While the authors believe that it can be misconstrued that the scholarly literature and empirical research are one in the same, we can show that it is necessary to make a distinction between the two sources of information. Upon review of the scholarly literature and empirical research on the demonstration topics, a salient outcome is that these two bodies of information are only loosely corroborated. From this point on we use the terms literature and research when referring to each of these bodies of information.

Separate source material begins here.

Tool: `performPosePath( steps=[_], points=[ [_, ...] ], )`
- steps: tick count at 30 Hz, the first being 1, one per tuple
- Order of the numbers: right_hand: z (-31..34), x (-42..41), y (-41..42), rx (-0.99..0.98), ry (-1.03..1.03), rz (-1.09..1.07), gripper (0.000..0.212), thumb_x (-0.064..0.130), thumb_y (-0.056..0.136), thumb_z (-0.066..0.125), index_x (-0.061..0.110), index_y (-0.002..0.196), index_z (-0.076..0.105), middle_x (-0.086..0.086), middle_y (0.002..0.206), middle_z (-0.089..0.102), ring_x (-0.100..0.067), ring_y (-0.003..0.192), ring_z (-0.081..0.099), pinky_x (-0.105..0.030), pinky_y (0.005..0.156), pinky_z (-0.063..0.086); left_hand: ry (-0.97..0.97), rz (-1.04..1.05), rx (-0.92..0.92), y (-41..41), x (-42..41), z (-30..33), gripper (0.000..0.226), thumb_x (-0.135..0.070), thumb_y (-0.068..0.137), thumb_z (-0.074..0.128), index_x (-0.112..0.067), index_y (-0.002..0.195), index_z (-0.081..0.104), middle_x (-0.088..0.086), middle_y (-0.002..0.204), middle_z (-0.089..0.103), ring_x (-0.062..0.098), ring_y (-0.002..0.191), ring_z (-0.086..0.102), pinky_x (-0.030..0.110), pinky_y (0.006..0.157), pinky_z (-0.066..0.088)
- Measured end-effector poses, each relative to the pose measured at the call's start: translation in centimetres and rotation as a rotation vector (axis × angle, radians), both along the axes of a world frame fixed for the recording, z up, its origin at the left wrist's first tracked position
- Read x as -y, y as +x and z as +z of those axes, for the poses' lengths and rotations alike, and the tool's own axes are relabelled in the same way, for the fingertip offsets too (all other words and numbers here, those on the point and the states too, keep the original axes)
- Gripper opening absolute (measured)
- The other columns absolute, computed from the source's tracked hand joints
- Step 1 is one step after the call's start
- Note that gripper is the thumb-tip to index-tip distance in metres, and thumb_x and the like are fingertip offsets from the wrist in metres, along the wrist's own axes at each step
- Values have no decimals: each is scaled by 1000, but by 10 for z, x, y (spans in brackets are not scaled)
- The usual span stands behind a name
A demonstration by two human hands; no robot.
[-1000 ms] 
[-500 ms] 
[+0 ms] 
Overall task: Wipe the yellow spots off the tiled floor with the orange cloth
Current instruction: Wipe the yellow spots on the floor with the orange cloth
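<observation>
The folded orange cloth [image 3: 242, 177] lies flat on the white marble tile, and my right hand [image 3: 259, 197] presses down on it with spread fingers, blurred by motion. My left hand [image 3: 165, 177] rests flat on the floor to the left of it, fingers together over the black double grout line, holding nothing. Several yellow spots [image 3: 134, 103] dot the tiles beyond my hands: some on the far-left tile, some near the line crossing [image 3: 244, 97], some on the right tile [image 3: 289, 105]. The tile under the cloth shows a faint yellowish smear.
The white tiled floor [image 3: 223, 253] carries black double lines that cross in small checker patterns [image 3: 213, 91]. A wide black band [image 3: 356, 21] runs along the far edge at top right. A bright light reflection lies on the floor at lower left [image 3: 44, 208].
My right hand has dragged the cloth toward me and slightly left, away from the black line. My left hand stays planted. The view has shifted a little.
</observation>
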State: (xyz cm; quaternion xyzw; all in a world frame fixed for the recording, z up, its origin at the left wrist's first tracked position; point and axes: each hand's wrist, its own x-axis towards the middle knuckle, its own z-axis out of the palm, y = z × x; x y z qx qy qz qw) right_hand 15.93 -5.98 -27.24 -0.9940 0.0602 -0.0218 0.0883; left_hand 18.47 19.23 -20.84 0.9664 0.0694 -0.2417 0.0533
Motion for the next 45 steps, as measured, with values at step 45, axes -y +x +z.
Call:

To begin, we describe studies comparing the effectiveness of the methods of lecture demonstration and the individual laboratory. The very early attempts (1918-1964) to determine the superiority of the lecture demonstration method over the individual laboratory method of teaching science, and vice versa, remained unresolved through the mid-1960s. Cunningham (1946) suggested several reasons for the inconclusive nature of the results reported by researchers of lecture demonstration and individual laboratory comparison studies. After carefully reviewing the studies up to 1946, he noted that there were numerous variables that should have remained fixed for the duration of the experiments. Some of the variables that confounded the results of those investigations included the uncontrolled variables related to: (a) the teacher; (b) the complexity of experiments and apparatus; (c) the time spent on each method; (d) the amount of science studied by students; and (e) the performer of the demonstrations.


Even after exacting a procedure to control for the teacher variable reported by Cunningham (1946), Yager et al. (1969) were able to show that students who participated in a discussion-demonstration group or discussion-laboratory group developed more skills than those students who received science instruction via a discussion-only method. The results of Yager and his predecessors suggested that neither the demonstration method nor the laboratory method for the teaching and learning of science was superior.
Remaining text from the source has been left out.